**About this exercise**
Write every line below out again exactly, images omitted.

**Collected material**
★ ★ ★ ★ ★ ★ ★

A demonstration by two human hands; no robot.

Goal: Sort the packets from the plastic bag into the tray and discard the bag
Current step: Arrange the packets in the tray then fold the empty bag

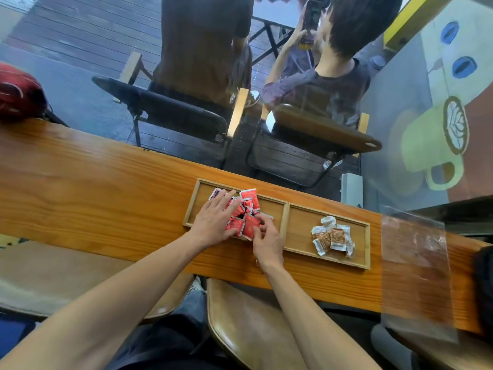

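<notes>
A two-compartment wooden tray [287, 209] lies on the wooden counter. Its left compartment holds a heap of red packets [248, 206]; its right one holds several brown-and-white packets [332, 235]. My left hand [216, 218] lies flat, fingers spread, on the left side of the red heap. My right hand [266, 240] touches the heap's near right edge, fingertips pinching a red packet [249, 227]. The clear plastic bag [416, 268] lies flat on the counter to the right of the tray, apart from both hands.
The counter [93, 182] runs along a window; outside, two people sit on chairs with their backs to me. A red bag [18, 92] rests at the counter's far left. A brown stool [240, 316] stands below the counter's near edge.
</notes>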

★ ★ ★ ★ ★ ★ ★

**Response**
A demonstration by two human hands; no robot.

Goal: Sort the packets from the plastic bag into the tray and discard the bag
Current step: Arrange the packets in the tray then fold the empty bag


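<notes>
A two-compartment wooden tray [287, 209] lies on the wooden counter. Its left compartment holds a heap of red packets [248, 206]; its right one holds several brown-and-white packets [332, 235]. My left hand [216, 218] lies flat, fingers spread, on the left side of the red heap. My right hand [266, 240] touches the heap's near right edge, fingertips pinching a red packet [249, 227]. The clear plastic bag [416, 268] lies flat on the counter to the right of the tray, apart from both hands.
The counter [93, 182] runs along a window; outside, two people sit on chairs with their backs to me. A red bag [18, 92] rests at the counter's far left. A brown stool [240, 316] stands below the counter's near edge.
</notes>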

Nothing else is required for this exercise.